▶ [ABOUT THIS TASK]
Quote the full listing word for word.

▶ [THE DATA]
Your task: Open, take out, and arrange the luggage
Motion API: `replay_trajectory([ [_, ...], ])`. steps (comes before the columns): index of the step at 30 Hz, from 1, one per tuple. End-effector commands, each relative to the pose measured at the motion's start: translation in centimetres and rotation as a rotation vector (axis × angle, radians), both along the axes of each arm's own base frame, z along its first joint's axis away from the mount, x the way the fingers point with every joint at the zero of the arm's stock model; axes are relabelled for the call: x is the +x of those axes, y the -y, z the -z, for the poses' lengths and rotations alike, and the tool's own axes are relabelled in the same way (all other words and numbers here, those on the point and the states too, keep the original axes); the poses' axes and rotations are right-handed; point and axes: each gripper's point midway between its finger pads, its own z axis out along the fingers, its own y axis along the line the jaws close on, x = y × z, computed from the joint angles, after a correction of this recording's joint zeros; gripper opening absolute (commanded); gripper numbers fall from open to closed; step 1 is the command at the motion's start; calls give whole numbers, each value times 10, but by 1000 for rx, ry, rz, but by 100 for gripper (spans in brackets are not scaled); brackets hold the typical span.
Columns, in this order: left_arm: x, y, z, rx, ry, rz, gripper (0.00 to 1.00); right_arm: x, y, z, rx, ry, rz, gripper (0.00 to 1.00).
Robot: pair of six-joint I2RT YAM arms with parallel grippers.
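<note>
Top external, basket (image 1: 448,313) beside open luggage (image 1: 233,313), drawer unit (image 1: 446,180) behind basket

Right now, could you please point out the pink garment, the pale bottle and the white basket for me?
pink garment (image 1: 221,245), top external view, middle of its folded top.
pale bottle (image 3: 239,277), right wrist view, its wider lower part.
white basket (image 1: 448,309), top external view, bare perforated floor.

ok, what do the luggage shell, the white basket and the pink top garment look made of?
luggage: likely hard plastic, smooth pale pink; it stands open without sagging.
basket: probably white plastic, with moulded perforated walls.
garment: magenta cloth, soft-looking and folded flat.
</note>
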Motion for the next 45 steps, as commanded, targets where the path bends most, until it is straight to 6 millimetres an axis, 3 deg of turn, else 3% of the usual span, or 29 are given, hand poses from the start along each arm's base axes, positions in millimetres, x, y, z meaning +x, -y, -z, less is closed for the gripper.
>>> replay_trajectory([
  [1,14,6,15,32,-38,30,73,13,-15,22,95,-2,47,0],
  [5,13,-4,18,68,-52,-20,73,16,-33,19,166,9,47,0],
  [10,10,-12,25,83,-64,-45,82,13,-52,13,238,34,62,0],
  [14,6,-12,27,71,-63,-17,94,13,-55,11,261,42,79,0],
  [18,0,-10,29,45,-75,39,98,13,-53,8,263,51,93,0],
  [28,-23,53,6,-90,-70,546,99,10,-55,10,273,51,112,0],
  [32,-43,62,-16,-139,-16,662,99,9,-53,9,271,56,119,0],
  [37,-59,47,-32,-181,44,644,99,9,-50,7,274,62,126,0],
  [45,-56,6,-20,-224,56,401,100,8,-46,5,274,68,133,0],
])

▶ [OUTPUT]
Your task: Open, take out, and arrange the luggage
Motion API: `replay_trajectory([ [_, ...], ])`. steps (comes before the columns): index of the step at 30 Hz, from 1, one per tuple. End-effector commands, each relative to the pose measured at the motion's start: translation in centimetres and rotation as a rotation vector (axis × angle, radians), both along the axes of each arm's own base frame, z along its first joint's axis away from the mount, x the way the fingers point with every joint at the zero of the arm's stock model; axes are relabelled for the call: x is the +x of those axes, y the -y, z the -z, for the poses' lengths and rotations alike, and the tool's own axes are relabelled in the same way (all other words and numbers here, those on the point and the states too, keep the original axes); the poses' axes and rotations are right-handed; point and axes: each gripper's point midway between its finger pads, its own z axis out along the fingers, its own y axis along the line the jaws close on, x = y × z, computed from the joint angles, after a correction of this recording's joint zeros; gripper opening absolute (commanded); gripper numbers fall from open to closed; step 1 is the command at the motion's start; calls give whole numbers, each value times 10, but by 1000 for rx, ry, rz, but by 100 for gripper (spans in brackets are not scaled); brackets hold the typical span.
Columns, in this order: left_arm: x, y, z, rx, ry, rz, gripper (0.00 to 1.00); right_arm: x, y, z, rx, ry, rz, gripper (0.00 to 1.00).
Robot: pair of six-joint I2RT YAM arms with parallel grippers.
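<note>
Top external, basket (image 1: 448,313) beside open luggage (image 1: 233,313), drawer unit (image 1: 446,180) behind basket

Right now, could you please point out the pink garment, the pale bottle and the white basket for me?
pink garment (image 1: 221,245), top external view, middle of its folded top.
pale bottle (image 3: 239,277), right wrist view, its wider lower part.
white basket (image 1: 448,309), top external view, bare perforated floor.

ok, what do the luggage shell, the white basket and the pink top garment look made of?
luggage: likely hard plastic, smooth pale pink; it stands open without sagging.
basket: probably white plastic, with moulded perforated walls.
garment: magenta cloth, soft-looking and folded flat.
</note>
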Motion for the next 45 steps, as commanded, targets where the path bends most, until it is straight to 6 millimetres an axis, 3 deg of turn, else 3% of the usual span, or 29 are given, hand poses from the start along each arm's base axes, positions in millimetres, x, y, z meaning +x, -y, -z, less is closed for the gripper.
>>> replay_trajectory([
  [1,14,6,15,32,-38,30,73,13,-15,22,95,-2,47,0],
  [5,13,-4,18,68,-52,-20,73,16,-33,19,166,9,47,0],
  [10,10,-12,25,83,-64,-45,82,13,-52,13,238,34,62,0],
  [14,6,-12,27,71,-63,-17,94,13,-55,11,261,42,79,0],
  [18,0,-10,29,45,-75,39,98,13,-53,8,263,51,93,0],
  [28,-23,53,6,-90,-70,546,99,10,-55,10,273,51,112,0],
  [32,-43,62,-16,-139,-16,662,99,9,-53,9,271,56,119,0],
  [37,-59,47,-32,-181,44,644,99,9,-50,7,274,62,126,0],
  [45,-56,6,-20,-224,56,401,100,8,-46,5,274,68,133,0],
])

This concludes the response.